=== Supplied data ===
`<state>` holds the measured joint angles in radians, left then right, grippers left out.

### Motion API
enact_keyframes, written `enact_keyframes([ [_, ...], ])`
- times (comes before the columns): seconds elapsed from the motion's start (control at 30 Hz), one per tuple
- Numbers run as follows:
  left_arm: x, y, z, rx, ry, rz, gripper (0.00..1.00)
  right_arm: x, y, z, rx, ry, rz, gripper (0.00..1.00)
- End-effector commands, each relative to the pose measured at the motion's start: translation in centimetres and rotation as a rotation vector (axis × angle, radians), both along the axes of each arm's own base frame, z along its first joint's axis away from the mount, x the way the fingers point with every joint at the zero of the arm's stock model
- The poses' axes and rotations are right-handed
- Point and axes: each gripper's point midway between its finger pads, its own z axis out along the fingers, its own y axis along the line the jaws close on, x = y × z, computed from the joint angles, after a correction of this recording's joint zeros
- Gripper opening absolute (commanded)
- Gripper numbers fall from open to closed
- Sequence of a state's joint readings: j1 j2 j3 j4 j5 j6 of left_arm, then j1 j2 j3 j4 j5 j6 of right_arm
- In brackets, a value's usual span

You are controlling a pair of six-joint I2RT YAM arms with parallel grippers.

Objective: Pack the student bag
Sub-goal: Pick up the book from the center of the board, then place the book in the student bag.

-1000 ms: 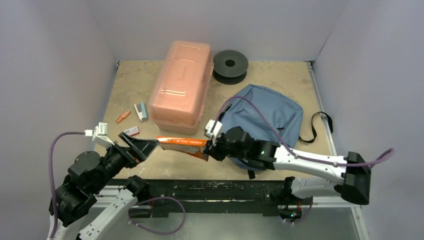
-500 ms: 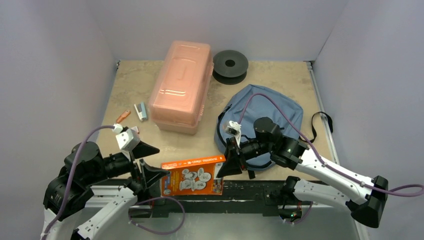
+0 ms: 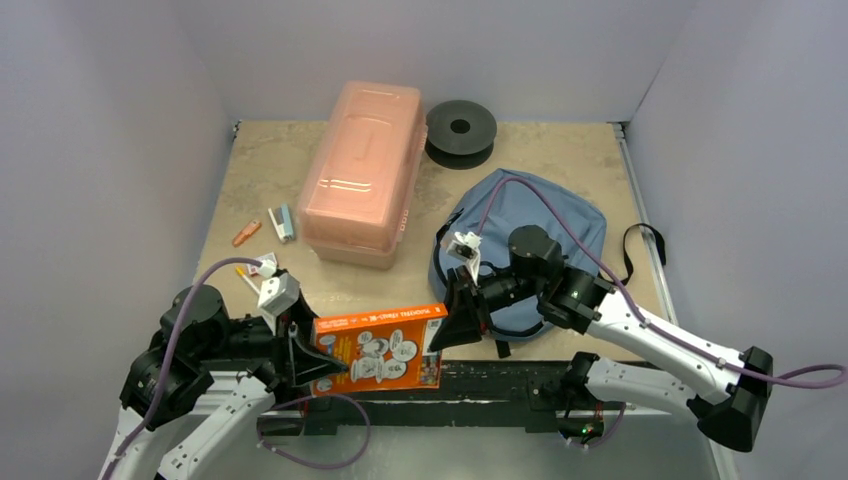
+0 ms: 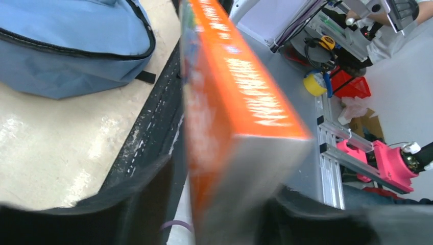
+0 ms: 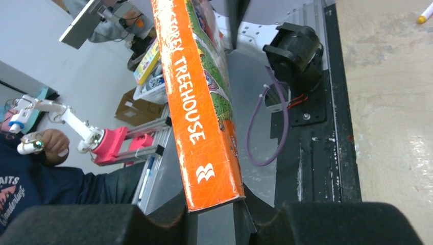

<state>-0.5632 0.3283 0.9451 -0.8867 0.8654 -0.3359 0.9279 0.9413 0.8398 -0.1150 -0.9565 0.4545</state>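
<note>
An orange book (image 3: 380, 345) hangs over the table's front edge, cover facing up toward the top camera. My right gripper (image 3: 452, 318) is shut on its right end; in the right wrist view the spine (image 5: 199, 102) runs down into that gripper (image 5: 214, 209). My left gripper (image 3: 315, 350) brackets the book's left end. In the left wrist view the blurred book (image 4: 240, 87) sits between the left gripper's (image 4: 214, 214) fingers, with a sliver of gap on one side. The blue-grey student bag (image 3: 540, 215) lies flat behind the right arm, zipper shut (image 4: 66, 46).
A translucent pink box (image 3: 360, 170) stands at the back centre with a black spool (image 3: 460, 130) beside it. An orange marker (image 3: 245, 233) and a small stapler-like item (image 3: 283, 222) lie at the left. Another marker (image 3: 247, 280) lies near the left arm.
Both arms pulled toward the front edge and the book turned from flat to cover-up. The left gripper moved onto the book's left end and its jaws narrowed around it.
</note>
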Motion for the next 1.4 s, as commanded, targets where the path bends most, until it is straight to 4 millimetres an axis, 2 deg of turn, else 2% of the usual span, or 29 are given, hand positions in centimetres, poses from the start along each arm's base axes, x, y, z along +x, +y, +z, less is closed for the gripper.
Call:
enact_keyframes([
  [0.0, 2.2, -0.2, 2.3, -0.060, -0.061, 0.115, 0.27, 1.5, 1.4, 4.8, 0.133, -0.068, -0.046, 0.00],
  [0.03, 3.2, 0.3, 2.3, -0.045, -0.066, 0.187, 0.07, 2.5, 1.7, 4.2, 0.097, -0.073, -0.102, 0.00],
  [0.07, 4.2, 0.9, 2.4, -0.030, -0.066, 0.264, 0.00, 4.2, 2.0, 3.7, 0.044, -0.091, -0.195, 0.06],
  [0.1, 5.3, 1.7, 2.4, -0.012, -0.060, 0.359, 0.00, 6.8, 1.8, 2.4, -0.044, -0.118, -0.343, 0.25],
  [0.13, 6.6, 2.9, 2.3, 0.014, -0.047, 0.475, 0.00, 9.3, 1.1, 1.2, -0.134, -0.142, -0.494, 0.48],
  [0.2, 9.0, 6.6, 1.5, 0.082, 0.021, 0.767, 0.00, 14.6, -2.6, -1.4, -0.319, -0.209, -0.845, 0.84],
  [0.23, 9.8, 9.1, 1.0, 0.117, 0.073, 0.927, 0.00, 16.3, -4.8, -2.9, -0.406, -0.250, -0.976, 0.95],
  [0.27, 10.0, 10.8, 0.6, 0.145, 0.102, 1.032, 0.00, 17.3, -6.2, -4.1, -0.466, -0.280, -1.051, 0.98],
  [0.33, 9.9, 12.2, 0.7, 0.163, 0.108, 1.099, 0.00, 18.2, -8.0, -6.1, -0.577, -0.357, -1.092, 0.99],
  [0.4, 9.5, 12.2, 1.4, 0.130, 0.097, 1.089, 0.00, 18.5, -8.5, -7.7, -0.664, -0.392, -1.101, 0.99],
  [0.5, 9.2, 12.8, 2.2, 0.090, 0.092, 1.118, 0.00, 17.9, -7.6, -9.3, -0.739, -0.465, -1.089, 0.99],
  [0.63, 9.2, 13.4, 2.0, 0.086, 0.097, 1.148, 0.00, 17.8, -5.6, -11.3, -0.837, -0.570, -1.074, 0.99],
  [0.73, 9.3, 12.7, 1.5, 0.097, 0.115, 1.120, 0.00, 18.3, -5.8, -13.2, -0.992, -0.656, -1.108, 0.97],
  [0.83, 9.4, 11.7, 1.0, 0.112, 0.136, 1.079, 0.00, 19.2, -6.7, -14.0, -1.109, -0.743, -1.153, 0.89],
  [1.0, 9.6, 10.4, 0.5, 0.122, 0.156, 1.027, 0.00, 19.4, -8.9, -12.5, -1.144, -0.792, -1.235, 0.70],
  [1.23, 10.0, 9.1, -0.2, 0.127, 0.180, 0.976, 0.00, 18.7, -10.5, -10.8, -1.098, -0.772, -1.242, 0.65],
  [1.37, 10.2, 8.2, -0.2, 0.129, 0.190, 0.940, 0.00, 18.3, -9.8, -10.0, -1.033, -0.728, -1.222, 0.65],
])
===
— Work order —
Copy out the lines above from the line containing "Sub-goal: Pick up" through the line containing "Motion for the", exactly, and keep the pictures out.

— Response box —
Sub-goal: Pick up the book from the center of the board, then place the book in the student bag.

-1000 ms: 
-500 ms: 
+0 ms: 
+0 ms: 
+0 ms: 

<state>-0.5632 0.3283 0.9451 -0.8867 0.8654 -0.3359 0.9279 0.9413 0.8398 -0.1150 -0.9565 0.4545</state>
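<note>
An orange book (image 3: 380, 345) hangs over the table's front edge, cover facing up toward the top camera. My right gripper (image 3: 452, 318) is shut on its right end; in the right wrist view the spine (image 5: 199, 102) runs down into that gripper (image 5: 214, 209). My left gripper (image 3: 315, 350) brackets the book's left end. In the left wrist view the blurred book (image 4: 240, 87) sits between the left gripper's (image 4: 214, 214) fingers, with a sliver of gap on one side. The blue-grey student bag (image 3: 540, 215) lies flat behind the right arm, zipper shut (image 4: 66, 46).
A translucent pink box (image 3: 360, 170) stands at the back centre with a black spool (image 3: 460, 130) beside it. An orange marker (image 3: 245, 233) and a small stapler-like item (image 3: 283, 222) lie at the left. Another marker (image 3: 247, 280) lies near the left arm.
Both arms pulled toward the front edge and the book turned from flat to cover-up. The left gripper moved onto the book's left end and its jaws narrowed around it.
</note>
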Motion for the next 1.4 s, as commanded, targets where the path bends most, until it is straight to 4 millimetres an axis, 2 deg of turn, else 2% of the usual span, or 29 are given, hand positions in centimetres, poses from the start along each arm's base axes, x, y, z along +x, +y, +z, less is closed for the gripper.

This finishes the response to the exercise.